Where a line in the material below has the string "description", please report it.
====================
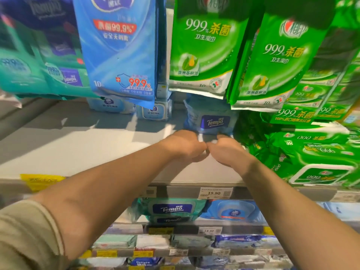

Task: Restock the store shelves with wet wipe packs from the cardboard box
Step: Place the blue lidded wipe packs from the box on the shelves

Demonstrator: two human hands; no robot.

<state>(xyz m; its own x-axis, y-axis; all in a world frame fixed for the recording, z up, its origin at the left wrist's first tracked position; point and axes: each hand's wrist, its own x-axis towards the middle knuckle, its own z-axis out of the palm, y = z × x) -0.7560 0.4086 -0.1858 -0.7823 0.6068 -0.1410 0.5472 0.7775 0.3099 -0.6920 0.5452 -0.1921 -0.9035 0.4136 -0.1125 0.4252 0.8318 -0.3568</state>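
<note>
Head view: both hands reach onto the shelf [81, 149], left hand [185, 145] and right hand [228, 151] side by side, fingers curled onto the near edge of the pale blue Tempo pack [211, 117] standing mid-shelf.

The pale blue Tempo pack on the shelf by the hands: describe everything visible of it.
The Tempo pack is a soft, pale blue plastic wrapper with a dark blue label bearing the white brand name. It sits on the white shelf, beneath hanging green packs. The left hand and right hand reach its near bottom edge; the grip is hidden.
</note>
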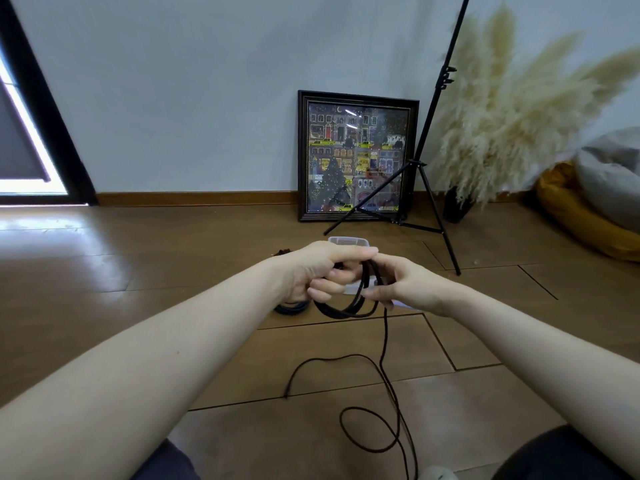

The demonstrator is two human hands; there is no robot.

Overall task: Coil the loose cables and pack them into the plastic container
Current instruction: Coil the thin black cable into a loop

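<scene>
A dark brown cable [383, 344] hangs from both hands. Several of its loops are gathered in my left hand [322, 271], whose fingers curl round the bundle. My right hand [398, 284] pinches the same cable just right of the loops. The loose tail drops to the wooden floor and curls there toward my knees. Behind my hands stands the clear plastic container [348, 241], mostly hidden. A coiled dark cable [291, 308] lies on the floor under my left wrist. Another small dark bundle [284, 252] lies left of the container.
A framed picture [356, 157] leans on the wall behind. A black tripod stand [429, 188] spreads its legs to the right. Pampas grass in a dark vase [457, 206] and a yellow cushion [581, 220] fill the far right. A dark door frame [45, 133] is at the left.
</scene>
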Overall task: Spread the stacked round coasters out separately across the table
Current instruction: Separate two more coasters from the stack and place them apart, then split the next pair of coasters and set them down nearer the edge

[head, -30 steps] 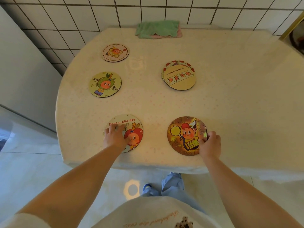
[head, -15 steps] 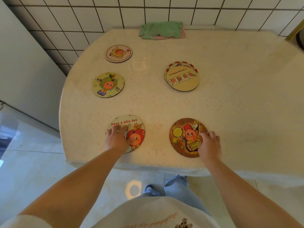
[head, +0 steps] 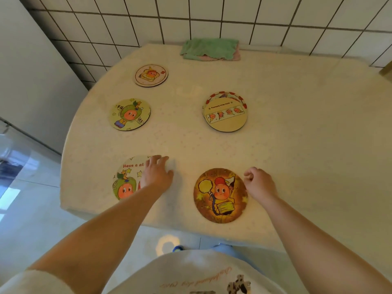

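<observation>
Our left hand point(head: 157, 174) hovering open-fingered over the near-left "Have a nice day" round coaster point(head: 127, 179), our right hand point(head: 259, 183) loosely curled, holding nothing, just right of the orange round coaster point(head: 220, 195), remaining small stack of round coasters point(head: 225, 111) sitting beyond it on the cream table point(head: 297, 145).

A folded green cloth point(head: 210, 48) lay at the far edge of the table point(head: 307, 134), right up against the white tiled wall point(head: 233, 15), with a strip of pink cloth point(head: 214, 58) showing from underneath it along its near side. The tabletop itself was pale cream with a faint speckled pattern and a rounded corner on the near left. Off to the left stood a plain grey panel point(head: 27, 81), and below the table's edge the glossy floor point(head: 36, 213) threw back a bright round spot of light point(head: 167, 245)
</observation>
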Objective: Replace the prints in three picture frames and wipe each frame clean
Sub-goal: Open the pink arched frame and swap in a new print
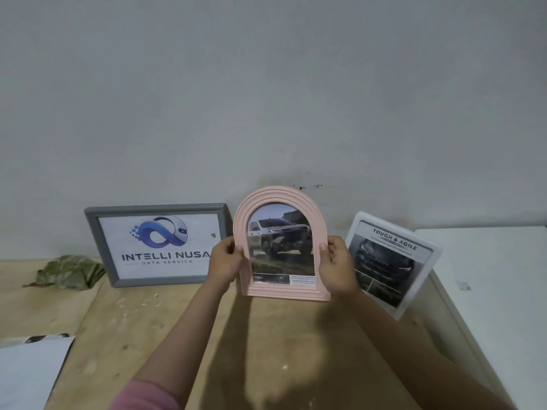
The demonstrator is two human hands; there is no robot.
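A pink arched picture frame (281, 202) is held upright at the middle of the wooden tabletop (165, 329), its flat base at or just above the surface; contact with the wood cannot be told. Its left edge is gripped by the left hand (226, 258), the thumb laid over the front rim, and its right edge is gripped by the right hand (339, 264) with fingers curled round the rim in the same way. A print of a silver pickup truck (279, 239) on rough ground is shown behind the arched opening. To the left, a grey rectangular frame (97, 232) is leaned against the pale wall (266, 84), carrying a blue logo print lettered "INTELLI NUSA DATA SERVICE". To the right, a white frame (429, 261) is stood tilted, with a dark car print headed "TOUGH & AGILE". A crumpled green cloth (71, 272) is seen at the far left of the table, and loose white paper sheets (29, 371) lie at the near left corner. A white cabinet top (497, 276) adjoins the table on the right.
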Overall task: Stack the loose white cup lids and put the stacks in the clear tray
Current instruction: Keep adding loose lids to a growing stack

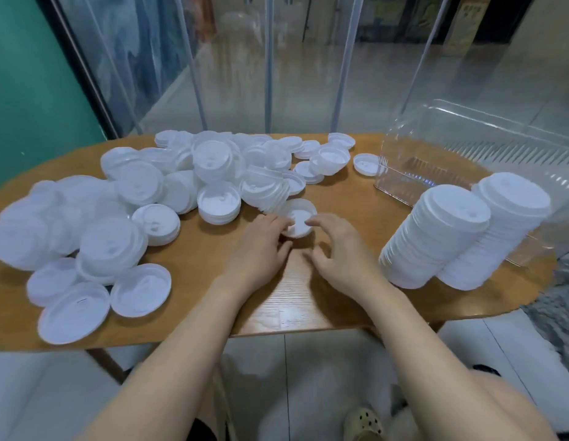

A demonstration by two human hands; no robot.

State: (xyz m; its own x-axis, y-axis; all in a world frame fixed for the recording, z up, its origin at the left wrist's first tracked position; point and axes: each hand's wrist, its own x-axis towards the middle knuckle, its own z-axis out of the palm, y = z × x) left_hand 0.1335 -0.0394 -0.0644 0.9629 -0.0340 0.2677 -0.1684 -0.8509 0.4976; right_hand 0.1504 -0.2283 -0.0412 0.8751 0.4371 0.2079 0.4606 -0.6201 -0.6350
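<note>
A white cup lid lies upside down at the middle of the wooden table. My left hand pinches its left rim between thumb and forefinger. My right hand touches its right rim with a fingertip, the other fingers loosely curled. Several loose white lids cover the table's left and back. Two tall lid stacks lean at the right, the right one inside the clear tray at the near end.
Short lid piles stand just left of my hands. Clear plastic curtain strips hang behind the table. A green wall is at the left. White floor tiles and a foot in a beige clog show below the table edge.
</note>
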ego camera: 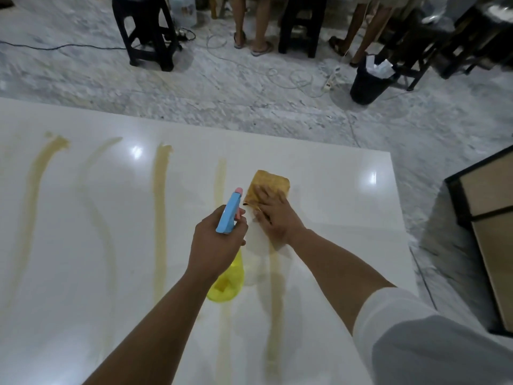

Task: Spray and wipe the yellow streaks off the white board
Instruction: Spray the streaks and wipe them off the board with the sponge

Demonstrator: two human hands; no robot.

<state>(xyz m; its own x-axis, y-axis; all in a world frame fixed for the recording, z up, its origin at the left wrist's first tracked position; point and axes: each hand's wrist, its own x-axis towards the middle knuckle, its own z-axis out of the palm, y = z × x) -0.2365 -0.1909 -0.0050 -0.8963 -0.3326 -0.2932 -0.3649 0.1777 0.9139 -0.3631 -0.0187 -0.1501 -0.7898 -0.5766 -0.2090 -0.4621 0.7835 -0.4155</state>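
Observation:
A glossy white board [333,190] fills the lower part of the view, marked with several long yellow streaks [159,218] running away from me. My left hand [215,245] grips a spray bottle [229,211] with a blue and pink head and a yellow body, its nozzle pointing away over the board. My right hand [273,215] lies flat on a yellow-stained cloth [268,183], pressing it onto the board at the far end of the rightmost streak. The stretch of board just behind the cloth looks wet.
Past the board's far edge is a marble floor with loose cables [291,79] and a power strip. A black bin [370,81], black stools [151,31] and the legs of standing people are at the back. A wooden cabinet [488,218] stands at the right.

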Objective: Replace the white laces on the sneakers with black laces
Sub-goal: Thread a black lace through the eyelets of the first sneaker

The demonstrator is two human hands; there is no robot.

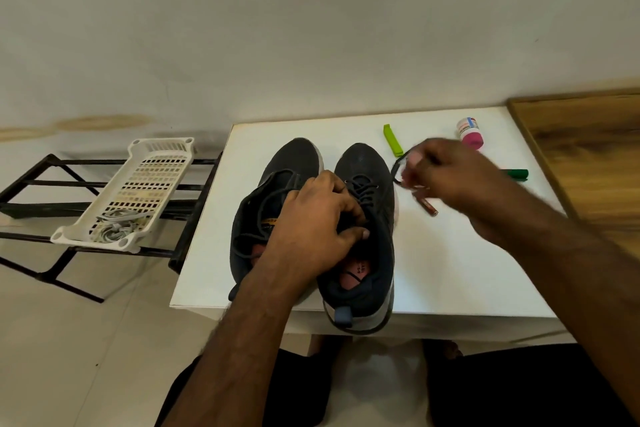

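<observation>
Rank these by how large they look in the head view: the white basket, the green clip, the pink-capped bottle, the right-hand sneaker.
1. right-hand sneaker, though it is nearer the camera
2. white basket, close behind
3. green clip and pink-capped bottle: too alike to rank

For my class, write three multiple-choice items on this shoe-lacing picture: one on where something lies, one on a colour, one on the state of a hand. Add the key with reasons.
1. Where do the white laces lie?
A. In the white basket on the black rack
B. On the table beside the sneakers
C. Inside the right sneaker

2. What colour is the clip on the table?
A. Red
B. Light green
C. Blue

3. What is the right hand doing?
A. Lying flat on the table
B. Holding a marker
C. Pinching a black lace

Key: 1 A, the pale bundle sits at the basket's near end. 2 B, it lies beyond the right sneaker. 3 C, a dark loop hangs from its fingers, though the hand is blurred.
</observation>
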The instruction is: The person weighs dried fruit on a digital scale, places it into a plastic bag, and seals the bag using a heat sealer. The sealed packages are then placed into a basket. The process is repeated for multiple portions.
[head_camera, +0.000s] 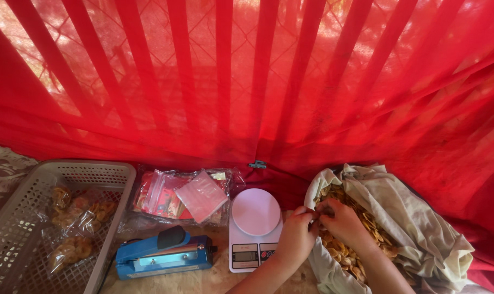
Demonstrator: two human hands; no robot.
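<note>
Both hands, left (297, 228) & right (342, 220), pinch banana chips (366, 223) in cloth sack (421, 228), beside white kitchen scale (255, 226) w/ blue heat sealer (162, 253).

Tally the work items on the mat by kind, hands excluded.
Grey basket: 1
Filled chip bags in the basket: at least 3, overlapping, exact count unclear
Stack of empty pouches: 1
Blue heat sealer: 1
White scale: 1
Cloth sack of chips: 1
Total: at least 8
</note>
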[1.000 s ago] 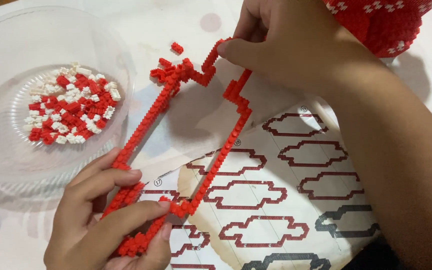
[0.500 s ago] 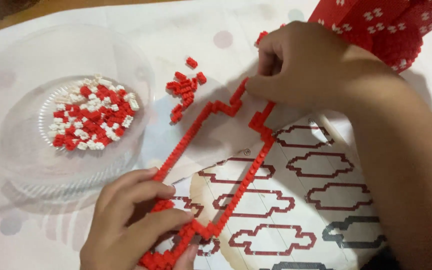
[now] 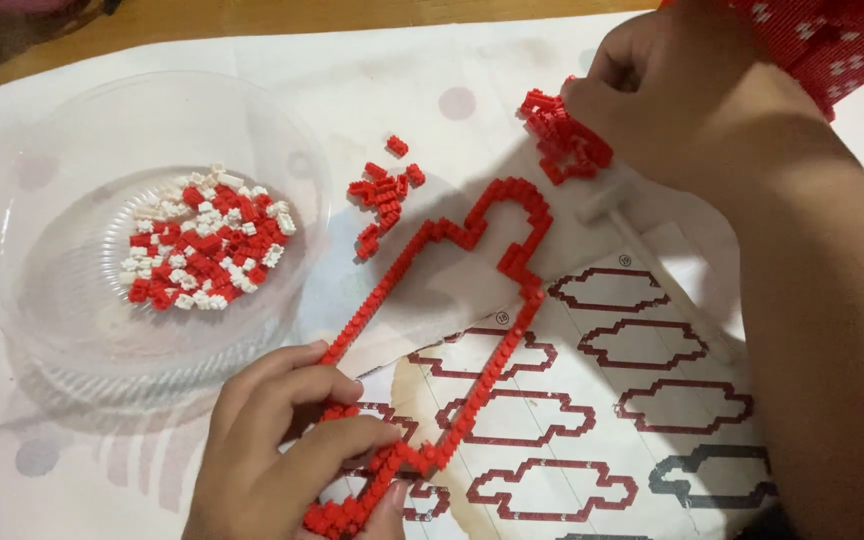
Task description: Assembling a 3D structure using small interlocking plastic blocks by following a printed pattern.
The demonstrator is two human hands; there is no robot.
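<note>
A long outline made of tiny red bricks lies across the paper, running from the bottom left up to a rounded top. My left hand pinches its lower end against the table. My right hand is at the upper right, fingers closed on a small clump of red bricks that sits apart from the outline. A loose pile of red bricks lies between the bowl and the outline.
A clear glass bowl at the left holds several red and white bricks. A printed instruction sheet with outline drawings lies under the lower right. A large red brick build stands at the top right corner.
My right hand has left the top of the outline and moved up and right to a separate clump of red bricks. My left hand still holds the lower end.
</note>
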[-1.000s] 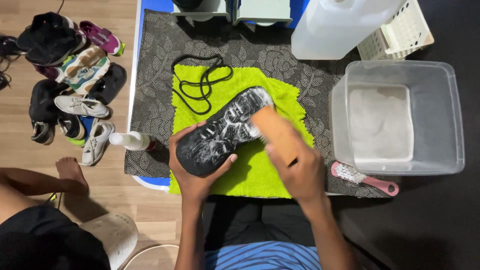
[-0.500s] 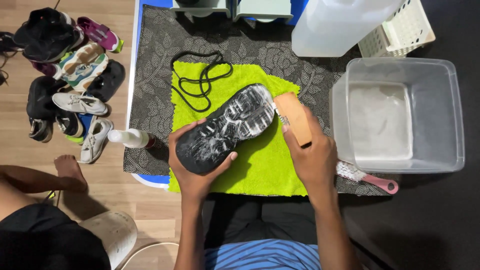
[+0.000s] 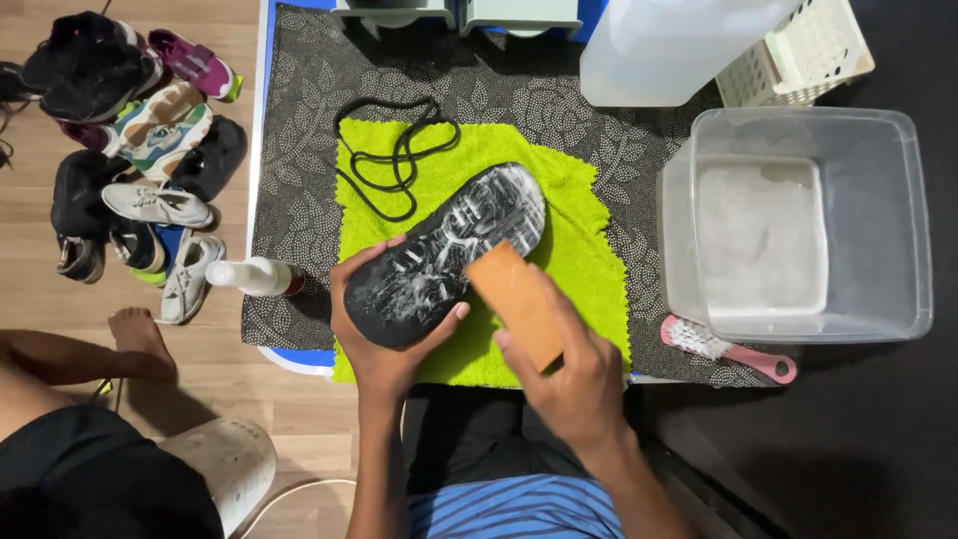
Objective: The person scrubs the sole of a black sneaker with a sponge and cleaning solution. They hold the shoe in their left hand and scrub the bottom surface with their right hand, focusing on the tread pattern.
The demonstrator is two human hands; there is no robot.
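Observation:
A black shoe (image 3: 449, 250) lies sole-up and soapy over a lime-green towel (image 3: 579, 220). My left hand (image 3: 384, 344) grips its heel end from below. My right hand (image 3: 574, 379) holds a wooden-backed brush (image 3: 514, 299) against the sole's right edge near the heel. Black laces (image 3: 394, 155) lie coiled on the towel's far left corner.
A clear plastic tub (image 3: 798, 225) of foamy water stands at right, a pink brush (image 3: 723, 347) in front of it. A white spray bottle (image 3: 249, 276) lies at left. Behind are a large jug (image 3: 679, 45) and white basket (image 3: 798, 60). Several shoes (image 3: 130, 150) pile on the floor; another person's foot (image 3: 135, 334) rests nearby.
My right hand has drawn the brush back from the sole's right side down toward the heel end. The shoe and my left hand stay in place.

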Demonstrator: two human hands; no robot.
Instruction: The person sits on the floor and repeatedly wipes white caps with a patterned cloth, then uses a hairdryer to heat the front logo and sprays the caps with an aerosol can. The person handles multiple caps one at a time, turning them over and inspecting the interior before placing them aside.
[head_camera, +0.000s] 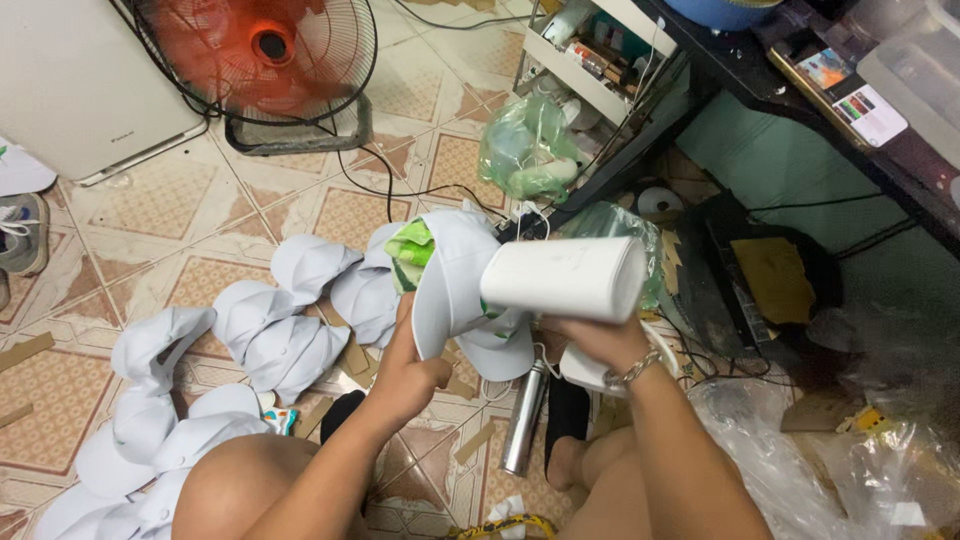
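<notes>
White plastic fills the middle of the view: a handheld steamer (563, 279), its broad head hiding most of the right hand (590, 340) that is wrapped around its handle below, so only knuckles and a metal bracelet show. The left hand (405, 375) is closed on the brim of a white cap (455, 280) held up just beside the steamer's head; the fingers are mostly hidden behind the brim, and a green and white print peeks from the cap's far side (too crumpled to make out). More white caps (280, 320) lie heaped on the tiled floor (100, 210) to the left, some cut off at the bottom edge. A silver bottle (525, 420) lies on the floor between the person's knees. A knotted green plastic bag (528, 150) sits beside a white shelf (590, 70), its contents unclear through the film. Clear plastic bags (830, 460) crumple at lower right. On the dark desk (900, 160) lies a flat card with coloured patches (865, 108). An orange fan (262, 55) stands at top left, its upper part cut off.
</notes>
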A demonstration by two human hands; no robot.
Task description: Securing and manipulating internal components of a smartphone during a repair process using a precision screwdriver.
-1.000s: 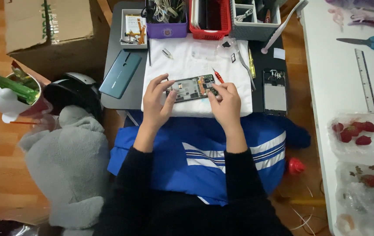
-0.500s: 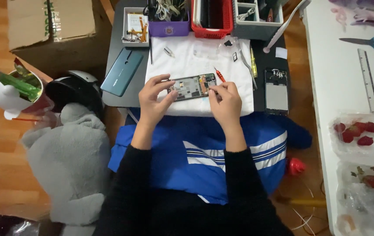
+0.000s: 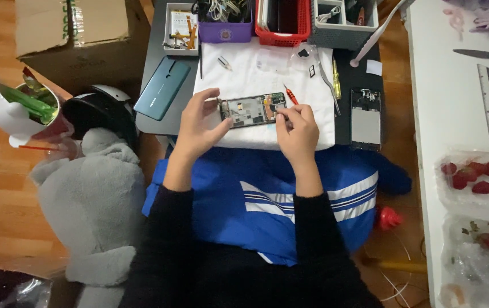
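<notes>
An opened phone (image 3: pixel 251 110) with its inner boards bare lies on a white cloth (image 3: pixel 267 68) on a small dark table. My left hand (image 3: pixel 200 121) grips the phone's left end with thumb and fingers. My right hand (image 3: pixel 297 130) rests at the phone's right end and holds a thin tool with a red handle (image 3: pixel 290 94), its tip down at the phone's right edge.
A teal phone back cover (image 3: pixel 163 88) lies left of the cloth, a second stripped phone (image 3: pixel 365 118) to the right. A purple bin (image 3: pixel 225 25), a red basket (image 3: pixel 283 23) and a grey tray (image 3: pixel 344 23) line the far edge. A white table (image 3: pixel 461 102) with scissors, a ruler and strawberries stands right.
The phone has shifted slightly on the cloth and my left hand's fingers have moved at its left end. My right hand stays at the right end with the tool.
</notes>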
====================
SOLUTION TO THIS TASK:
Task description: Assembling a 3D structure using small interlocking plastic blocks by following a printed pattern.
Task description: Securing and manipulating internal components of a smartphone during a repair process using a precision screwdriver.

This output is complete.